Travel Books from Bernard J. Shapero Rare Books
By Michael Stillman
Bernard J. Shapero Rare Books has published a catalogue of Travel 2010. The date is for the catalogue, not the travels, as these are primarily books from a time when travel was accomplished without the benefit of engines. Sails, animals, and feet were the primary modes of transportation. The catalogue is divided into four sections: Africa, America/Asia/Pacific, Mediterranean to the Himalayas, and Europe. They even manage to sneak some polar explorations in here, though they don't entirely fit one of those categories. These are overwhelmingly European-centric in the sense that most were journeys begun in Europe and represented expansion of knowledge of the world from the point of view of the natives of that continent. Here are a few of these 363 books of travels around the world.
This is one of those Arctic adventures: Farthest North. The Norwegian Polar Expedition, 1893-1896, by Fridtjof Nansen (1897 first edition in English). Nansen was hopeful of being the first to reach the North Pole. He concluded that the Arctic sea ice flowed on the ocean, so his aim was to get his ship frozen in the ice and ride it over the Pole. He had his ship, the Fram, especially built to withstand the extreme pressure of the packed ice. Instead of being monumentally strong, it was designed to slide up with the pressure, almost riding on top of the ice. While Nansen's theory was basically correct, once frozen in and moving, he realized the ice was not going to take him over the Pole. So, he and Hjalmar Johansen set out on foot. They were not able to reach the North Pole, though they did get farther north than anyone before. Nansen and Johansen were not able to find their way back to the ship, but later did find a British expedition, and both they and the Fram eventually made it home. The Fram was later used to carry Roald Amundsen's expedition to Antarctica, the first to reach the South Pole. Item 205. Priced at £135 (British pounds, or roughly $215 in U.S. dollars).
James Bruce made an early attempt to find the elusive source of the Nile River, which he described in Travels to discover the source of the Nile, in the years 1768...1773, published in 1790. Bruce had to learn the language and customs of the locals to make his journey in Abyssinia, where he believed the source would be found. Bruce did make it to the headwaters of the Blue Nile, but most consider the White Nile to be the main river, so credit for finding the true source would have to wait almost another century. Item 10. £7,750 (US $12,344).
The source would finally be discovered on an expedition led by Richard Burton, though Burton did not believe it. Item 15 is an 1860 first edition of Burton's The lakes regions of Central Africa. A picture of exploration. Both Burton and John Speke became very ill on this journey. Though temporarily blinded, Speke was able to travel farther, and discovered Lake Victoria. He believed it to be the source of the Nile; Burton did not. Burton attacks Speke's conclusion in this book, though Speke proved to be right. £1,500 (US $2,390).

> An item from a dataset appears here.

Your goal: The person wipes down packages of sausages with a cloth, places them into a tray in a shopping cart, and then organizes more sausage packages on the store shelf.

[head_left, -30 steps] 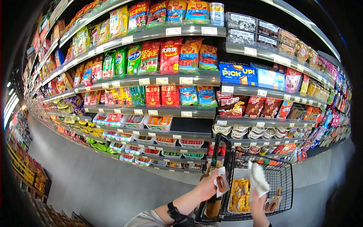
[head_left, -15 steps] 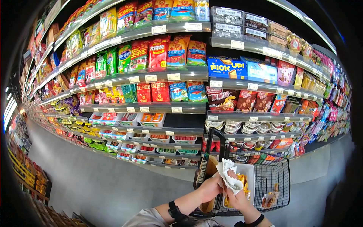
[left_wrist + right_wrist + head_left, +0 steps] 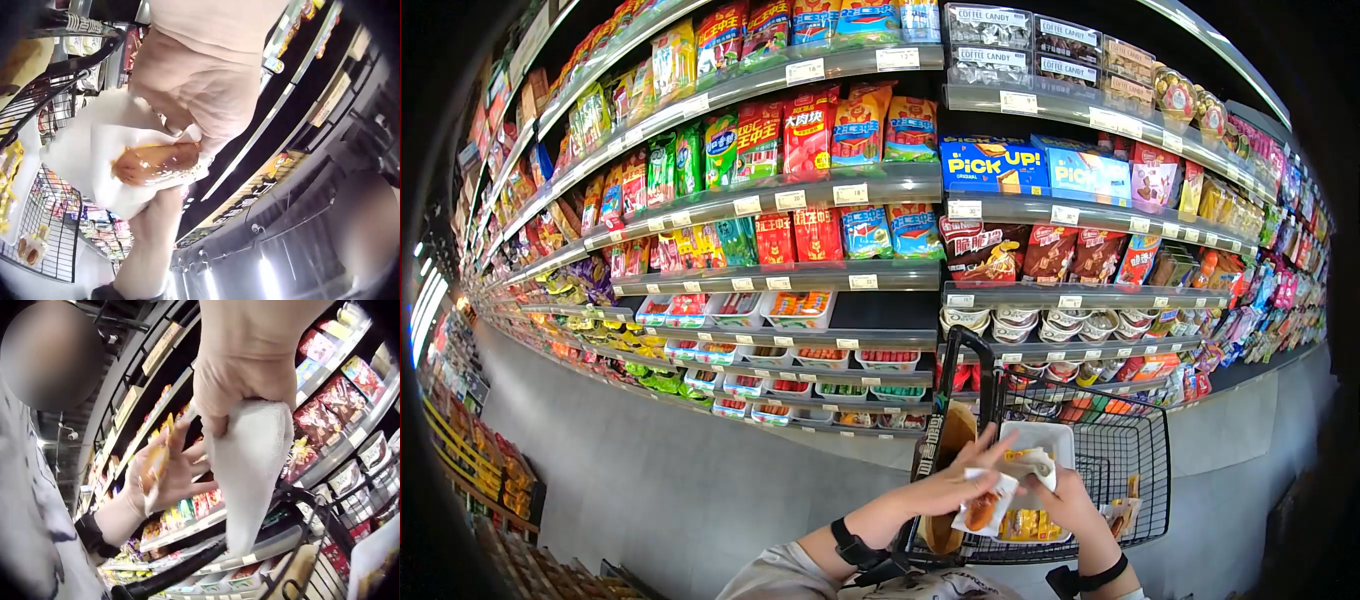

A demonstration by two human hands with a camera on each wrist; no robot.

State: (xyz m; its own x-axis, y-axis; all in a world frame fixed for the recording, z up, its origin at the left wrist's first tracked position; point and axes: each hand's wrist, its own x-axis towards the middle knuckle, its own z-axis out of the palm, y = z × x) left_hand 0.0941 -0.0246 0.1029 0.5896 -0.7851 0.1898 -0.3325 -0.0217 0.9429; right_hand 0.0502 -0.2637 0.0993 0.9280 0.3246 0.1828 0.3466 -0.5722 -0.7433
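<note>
Low in the head view, my left hand [image 3: 940, 491] has its fingers spread and holds a small clear-and-white packet [image 3: 983, 508] near the thumb. Inside the packet is a glossy brown, sausage-shaped snack [image 3: 156, 164]. Close beside it, my right hand [image 3: 1076, 505] grips a bunched white cloth [image 3: 250, 462], which hangs down from the fingers. Both hands are over a white tub [image 3: 1045, 436] in a black wire cart [image 3: 1122, 440]. Yellow packets [image 3: 1028, 525] lie in the tub, partly hidden by the hands.
Small snack packets [image 3: 32, 247] lie in the cart beside the tub. The cart's black handle [image 3: 970, 345] rises left of the tub, with a tan object [image 3: 948, 478] next to it. Ahead stand shelves [image 3: 850, 190] of bagged snacks, boxes and trays; grey floor [image 3: 690, 470] lies left.
My right hand brought the cloth left to the packet, where both hands met around it half a second ago. Now they are slightly apart, the packet shows again, and the left fingers are spread.
</note>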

Speke would confirm his beliefs in a second expedition, without Burton, in 1862. This he recounted in his 1864 book, What led to the discovery of the source of the Nile. Even at that point Burton was not convinced, and the two were scheduled to debate when Speke died of a self-inflicted gunshot wound that morning. Whether it was accidental or intentional is uncertain. Item 106. £3,250 (US $5,178).